Texas House Speaker Joe Straus, R-San Antonio, released the interim charges for the standing committees of the House of Representatives. As he said in the accompanying letter, these charges will set the stage for legislation considered during the 83rd Texas Legislature, which convenes in January 2013.

Of those that may affect family medicine, one assigned to the House Committee on Public Health stands out for its sheer immensity. It directs the committee to:

  • Examine the adequacy of the primary care workforce in Texas, especially considering: the projected increase in need (from an aging population and expanded coverage through federal health care reform), and cuts to workforce-building programs such as graduate medical education and physician loan repayment programs.
  • Study the potential impact of medical school innovations, new practice models, alternative reimbursement strategies, expanded roles for physician extenders, and greater utilization of telemedicine.
  • Make recommendations to increase patient access to primary care and address geographic disparities.

That about says it all, right?

Fortunately, TAFP is in a good position to positively influence the state health care reform discussion thanks to our members’ grassroots involvement through the TAFP Political Action Committee and the wise direction of big-picture strategists.

Because we’ve cultivated relationships with lawmakers, their staffs, and other capitol playmakers, they know the many benefits of primary care, family physicians’ concerns with the current system, and I’m convinced they even recognize the fonts and imagery on TAFP’s issue briefs. That means that we can actively work through the interim and the 2012 election cycle to proactively advance family medicine, and when the opening bell rings in January 2013, we’ll have laid the foundation to make substantial gains.

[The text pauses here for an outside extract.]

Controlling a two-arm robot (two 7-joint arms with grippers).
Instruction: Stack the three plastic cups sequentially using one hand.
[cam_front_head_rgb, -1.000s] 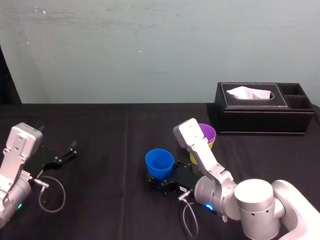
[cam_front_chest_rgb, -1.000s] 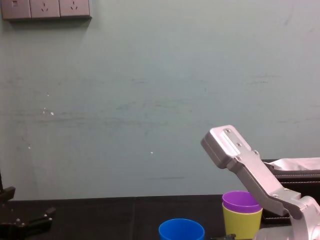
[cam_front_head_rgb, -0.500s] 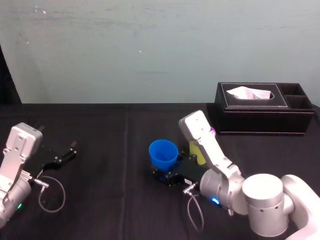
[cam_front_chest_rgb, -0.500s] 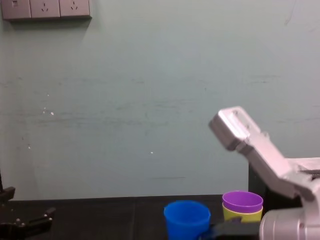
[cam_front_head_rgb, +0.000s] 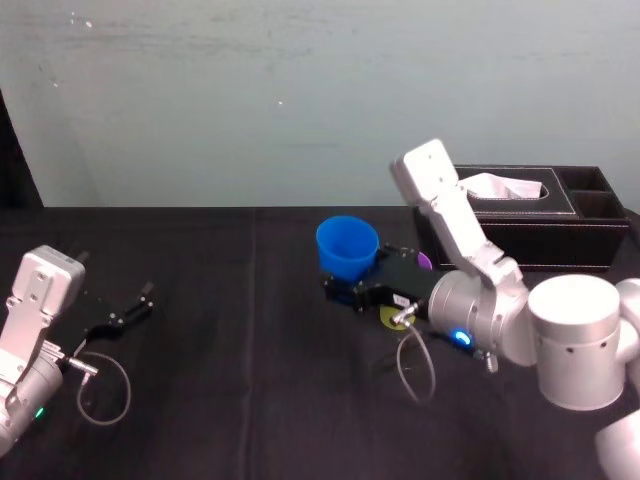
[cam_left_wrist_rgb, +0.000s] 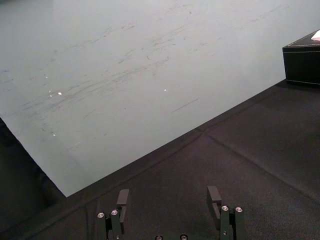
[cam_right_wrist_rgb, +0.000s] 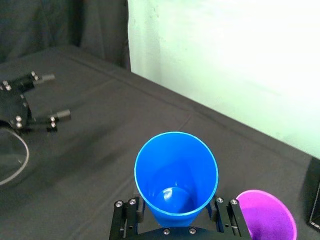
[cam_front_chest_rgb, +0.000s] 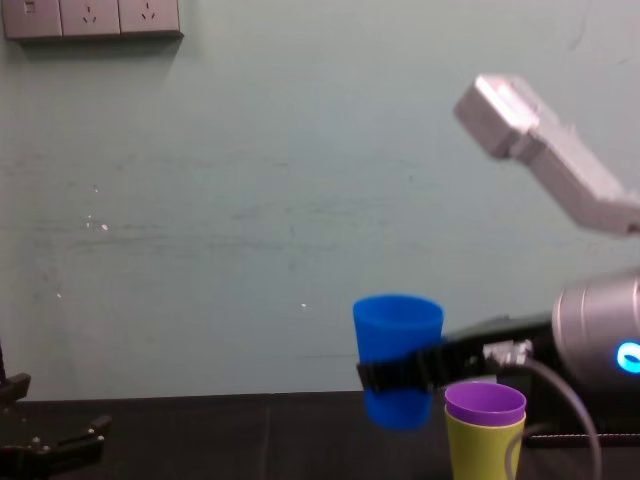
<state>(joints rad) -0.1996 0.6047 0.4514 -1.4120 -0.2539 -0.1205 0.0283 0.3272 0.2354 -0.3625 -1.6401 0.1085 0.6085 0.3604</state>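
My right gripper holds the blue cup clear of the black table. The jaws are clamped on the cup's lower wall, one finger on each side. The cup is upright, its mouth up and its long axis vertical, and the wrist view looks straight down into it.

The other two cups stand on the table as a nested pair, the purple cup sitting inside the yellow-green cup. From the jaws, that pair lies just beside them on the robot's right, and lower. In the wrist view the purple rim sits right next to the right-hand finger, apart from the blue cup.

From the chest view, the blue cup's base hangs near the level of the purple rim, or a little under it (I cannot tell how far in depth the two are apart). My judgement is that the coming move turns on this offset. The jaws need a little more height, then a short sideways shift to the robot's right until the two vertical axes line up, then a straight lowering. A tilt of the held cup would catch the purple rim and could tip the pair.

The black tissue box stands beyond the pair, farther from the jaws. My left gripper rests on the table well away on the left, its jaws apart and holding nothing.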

I invite you to use the comment section to give us your thoughts on any of the objectives above to give us direction as we move forward.

To the educators, what changes would you make to medical school curriculum that would provide the greatest benefit to the next generation of physicians?

To the innovators, actively experimenting with new practice models, what have you seen as the biggest barriers to controlling costs and providing the best care for patients?

To the rural physicians, what incentives are needed to draw more doctors to your area?